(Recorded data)
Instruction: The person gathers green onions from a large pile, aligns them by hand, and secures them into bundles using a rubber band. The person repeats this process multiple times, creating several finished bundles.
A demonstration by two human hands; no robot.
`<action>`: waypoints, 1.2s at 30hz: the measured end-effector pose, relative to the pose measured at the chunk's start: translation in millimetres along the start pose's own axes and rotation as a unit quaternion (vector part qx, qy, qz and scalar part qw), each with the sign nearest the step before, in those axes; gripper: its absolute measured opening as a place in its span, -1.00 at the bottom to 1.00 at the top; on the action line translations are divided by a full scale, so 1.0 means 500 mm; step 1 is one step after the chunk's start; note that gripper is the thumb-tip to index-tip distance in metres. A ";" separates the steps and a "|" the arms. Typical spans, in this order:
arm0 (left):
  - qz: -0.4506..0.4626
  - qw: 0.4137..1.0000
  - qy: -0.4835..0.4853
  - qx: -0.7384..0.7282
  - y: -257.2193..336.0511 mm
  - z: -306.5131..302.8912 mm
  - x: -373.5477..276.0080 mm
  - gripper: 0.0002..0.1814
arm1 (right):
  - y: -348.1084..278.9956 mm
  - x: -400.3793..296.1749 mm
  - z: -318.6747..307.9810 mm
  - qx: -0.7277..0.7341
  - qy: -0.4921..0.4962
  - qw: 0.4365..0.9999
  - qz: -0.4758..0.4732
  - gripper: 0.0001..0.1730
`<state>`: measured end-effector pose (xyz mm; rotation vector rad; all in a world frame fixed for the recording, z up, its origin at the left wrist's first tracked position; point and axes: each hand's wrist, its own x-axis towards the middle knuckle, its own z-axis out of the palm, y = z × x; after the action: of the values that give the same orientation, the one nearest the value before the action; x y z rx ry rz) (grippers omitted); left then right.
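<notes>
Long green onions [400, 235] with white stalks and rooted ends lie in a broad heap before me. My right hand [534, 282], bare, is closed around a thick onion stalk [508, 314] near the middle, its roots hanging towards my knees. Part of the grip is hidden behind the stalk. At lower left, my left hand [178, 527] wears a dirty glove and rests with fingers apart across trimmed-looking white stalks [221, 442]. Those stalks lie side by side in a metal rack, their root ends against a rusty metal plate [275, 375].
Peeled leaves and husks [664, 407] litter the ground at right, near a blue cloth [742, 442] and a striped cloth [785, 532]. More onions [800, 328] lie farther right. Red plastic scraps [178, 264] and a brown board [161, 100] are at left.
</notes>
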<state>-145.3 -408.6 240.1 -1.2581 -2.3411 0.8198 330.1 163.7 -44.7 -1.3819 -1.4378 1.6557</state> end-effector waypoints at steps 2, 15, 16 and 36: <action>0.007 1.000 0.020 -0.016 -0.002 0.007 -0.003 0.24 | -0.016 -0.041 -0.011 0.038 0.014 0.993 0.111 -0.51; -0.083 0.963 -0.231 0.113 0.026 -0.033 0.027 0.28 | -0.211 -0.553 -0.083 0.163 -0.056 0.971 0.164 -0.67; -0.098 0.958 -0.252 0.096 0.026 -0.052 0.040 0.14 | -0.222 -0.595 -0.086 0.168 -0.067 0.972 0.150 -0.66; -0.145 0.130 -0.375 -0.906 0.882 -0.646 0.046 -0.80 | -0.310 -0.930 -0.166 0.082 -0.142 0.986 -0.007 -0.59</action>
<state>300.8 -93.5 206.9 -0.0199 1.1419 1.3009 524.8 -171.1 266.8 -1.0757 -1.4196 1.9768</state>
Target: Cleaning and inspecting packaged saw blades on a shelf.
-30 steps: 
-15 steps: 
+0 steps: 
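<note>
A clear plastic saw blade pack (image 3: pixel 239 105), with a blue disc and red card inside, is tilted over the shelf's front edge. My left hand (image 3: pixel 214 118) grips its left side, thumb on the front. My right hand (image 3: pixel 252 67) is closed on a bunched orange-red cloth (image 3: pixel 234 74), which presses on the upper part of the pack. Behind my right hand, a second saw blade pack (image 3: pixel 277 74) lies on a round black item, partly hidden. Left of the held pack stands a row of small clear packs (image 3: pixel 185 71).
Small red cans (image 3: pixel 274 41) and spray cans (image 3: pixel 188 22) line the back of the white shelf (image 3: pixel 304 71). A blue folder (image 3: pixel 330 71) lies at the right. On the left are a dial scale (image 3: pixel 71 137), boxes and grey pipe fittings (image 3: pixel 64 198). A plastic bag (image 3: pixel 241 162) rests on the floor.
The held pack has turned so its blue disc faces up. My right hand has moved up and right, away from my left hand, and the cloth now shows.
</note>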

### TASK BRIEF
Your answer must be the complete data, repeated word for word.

### ANSWER BOX
Instruction: The person gathers green onions from a large pile, aligns them by hand, and secures them into bundles using a rubber band. The person repeats this process multiple times, creating several finished bundles.
A demonstration by two human hands; no robot.
`<action>`: waypoints, 1.2s at 30hz: the measured end-effector pose, relative to the pose measured at the chunk's start: translation in millimetres along the start pose's own axes and rotation as a unit quaternion (vector part qx, qy, qz and scalar part qw), each with the sign nearest the step before, in those axes; gripper: its absolute measured opening as a place in its span, -1.00 at the bottom to 1.00 at the top; on the action line translations are divided by a full scale, so 1.0 means 500 mm; step 1 is one step after the chunk's start; note that gripper is the thumb-tip to index-tip distance in metres. A ";" separates the steps and a "|" the arms. Typical spans, in this order:
arm0 (left):
  - qz: -0.4506..0.4626
  - qw: 0.4137..1.0000
  - qy: -0.4835..0.4853
  - qx: -0.7384..0.7282
  - y: -257.2193..336.0511 mm
  - z: -306.5131..302.8912 mm
  - x: -373.5477..276.0080 mm
  - gripper: 0.0002..0.1814
arm1 (right):
  - y: -348.1084..278.9956 mm
  - x: -400.3793..296.1749 mm
  - z: -318.6747..307.9810 mm
  - qx: -0.7277..0.7341
  - qy: -0.4921..0.4962
  - qw: 0.4365..0.9999
  - qz: -0.4758..0.4732
  - gripper: 0.0001..0.1730
`<state>`: measured end-effector pose (xyz mm; rotation vector rad; all in a world frame fixed for the recording, z up, its origin at the left wrist's first tracked position; point and axes: each hand's wrist, its own x-axis towards the middle knuckle, its own z-axis out of the palm, y = z × x; after the action: of the values that give the same orientation, the one nearest the value before the action; x y z rx ry rz) (grippers omitted); left then right.
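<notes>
Long green onions [400, 235] with white stalks and rooted ends lie in a broad heap before me. My right hand [534, 282], bare, is closed around a thick onion stalk [508, 314] near the middle, its roots hanging towards my knees. Part of the grip is hidden behind the stalk. At lower left, my left hand [178, 527] wears a dirty glove and rests with fingers apart across trimmed-looking white stalks [221, 442]. Those stalks lie side by side in a metal rack, their root ends against a rusty metal plate [275, 375].
Peeled leaves and husks [664, 407] litter the ground at right, near a blue cloth [742, 442] and a striped cloth [785, 532]. More onions [800, 328] lie farther right. Red plastic scraps [178, 264] and a brown board [161, 100] are at left.
</notes>
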<state>-145.3 -408.6 240.1 -1.2581 -2.3411 0.8198 330.1 163.7 -44.7 -1.3819 -1.4378 1.6557</state> end-effector waypoints at steps 2, 15, 16 and 36: <action>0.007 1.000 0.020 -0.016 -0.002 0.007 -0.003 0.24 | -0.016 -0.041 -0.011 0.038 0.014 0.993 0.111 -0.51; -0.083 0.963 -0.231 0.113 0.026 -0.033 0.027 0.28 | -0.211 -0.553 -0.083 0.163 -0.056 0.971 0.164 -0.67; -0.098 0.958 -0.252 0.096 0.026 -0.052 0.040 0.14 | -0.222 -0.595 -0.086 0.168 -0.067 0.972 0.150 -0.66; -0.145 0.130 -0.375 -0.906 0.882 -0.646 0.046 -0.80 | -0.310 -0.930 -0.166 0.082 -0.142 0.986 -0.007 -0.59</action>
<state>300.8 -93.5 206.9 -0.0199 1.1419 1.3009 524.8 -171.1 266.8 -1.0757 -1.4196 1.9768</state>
Target: Cleaning and inspecting packaged saw blades on a shelf.
-30 steps: 
-15 steps: 
+0 steps: 
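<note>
A clear plastic saw blade pack (image 3: pixel 239 105), with a blue disc and red card inside, is tilted over the shelf's front edge. My left hand (image 3: pixel 214 118) grips its left side, thumb on the front. My right hand (image 3: pixel 252 67) is closed on a bunched orange-red cloth (image 3: pixel 234 74), which presses on the upper part of the pack. Behind my right hand, a second saw blade pack (image 3: pixel 277 74) lies on a round black item, partly hidden. Left of the held pack stands a row of small clear packs (image 3: pixel 185 71).
Small red cans (image 3: pixel 274 41) and spray cans (image 3: pixel 188 22) line the back of the white shelf (image 3: pixel 304 71). A blue folder (image 3: pixel 330 71) lies at the right. On the left are a dial scale (image 3: pixel 71 137), boxes and grey pipe fittings (image 3: pixel 64 198). A plastic bag (image 3: pixel 241 162) rests on the floor.
The held pack has turned so its blue disc faces up. My right hand has moved up and right, away from my left hand, and the cloth now shows.
</note>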

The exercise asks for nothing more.